The “walkers” have been trimming the trees of our beautiful park as they do every year. The sight always makes me smile, and I’m sharing these pictures in the hope they’ll do the same for you.
Also, if you feel the need to hear the song that’s been rolling around in my head for the last week and a half, visit here to see a Youtube video of “We Need a Little Christmas” as sung by Johnny Mathis.
Eventually, I expect to feel energetic enough to put up a few decorations, wrap presents, and bake. It may not be Christmas as usual, but it will have to do. As John Lennon supposedly said, “Life is what happens while you’re busy making other plans.” (I just looked it up, and Lennon may not have been the first to say this.)
To sum up the Christmas part of this post, I encourage you to read some of the “Christmas Notes” on my original “Reading, Writing, Ranting, and Raving” blog. Just search “Christmas,” and see what you get. If this is too much work, go here to see the best Christmas carol ever, performed by Bing Crosby and David Bowie. I realize this is only an opinion, but I am a Christmas song aficionado, so feel my thoughts on the subject should bear some weight.
As always, I am grateful for your readership, and I promise not to make a habit of writing posts when I’m feeling cranky.

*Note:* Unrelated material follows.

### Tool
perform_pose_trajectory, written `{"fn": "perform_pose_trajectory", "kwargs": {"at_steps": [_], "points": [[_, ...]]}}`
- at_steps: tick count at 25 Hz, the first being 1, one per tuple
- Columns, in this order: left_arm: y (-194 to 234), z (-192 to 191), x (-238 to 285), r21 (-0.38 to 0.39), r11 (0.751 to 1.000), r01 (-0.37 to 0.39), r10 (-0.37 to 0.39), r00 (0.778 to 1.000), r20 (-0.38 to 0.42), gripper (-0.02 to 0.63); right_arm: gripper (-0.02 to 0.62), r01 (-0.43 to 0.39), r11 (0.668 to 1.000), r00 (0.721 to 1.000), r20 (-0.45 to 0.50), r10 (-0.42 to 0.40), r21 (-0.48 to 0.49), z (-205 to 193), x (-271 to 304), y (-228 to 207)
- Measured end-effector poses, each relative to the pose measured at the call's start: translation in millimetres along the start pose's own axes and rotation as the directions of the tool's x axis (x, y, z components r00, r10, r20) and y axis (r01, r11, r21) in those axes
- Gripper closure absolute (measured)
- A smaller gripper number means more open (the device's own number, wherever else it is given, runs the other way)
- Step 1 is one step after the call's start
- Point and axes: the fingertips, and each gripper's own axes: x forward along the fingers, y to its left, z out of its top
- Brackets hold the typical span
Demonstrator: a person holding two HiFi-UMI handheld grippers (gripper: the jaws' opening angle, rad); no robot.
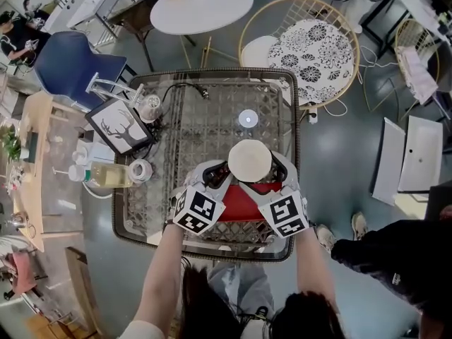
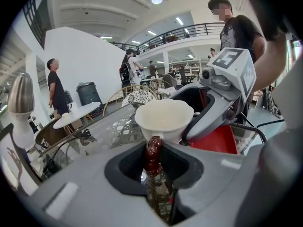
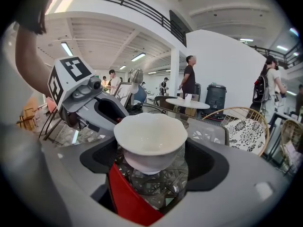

Wishing you a very merry Christmas.
Bee update: We winterized the hives a few days after Thanksgiving. First we pushed them together as close as we could, fit foam insulation between to keep in the warmth, and wrapped them together. We also put in shims, fit sugar patties in the open space, and put more foam insulation under the outer cover. The Engineer built a little shelter for them, which I’ve mentally dubbed “La Hacienda de la Apis Mellifera,” which if I’m translating correctly means “The House of the Honey Bee.”
On sunny days like today, a few crazy girls come out for little flights, even when it’s only in the thirties. Inevitably, a few end up in the snow. One of the (many) reasons I love my husband is because he always goes out, scoops them up, brings them inside to warm up, and then returns the survivors to the hive.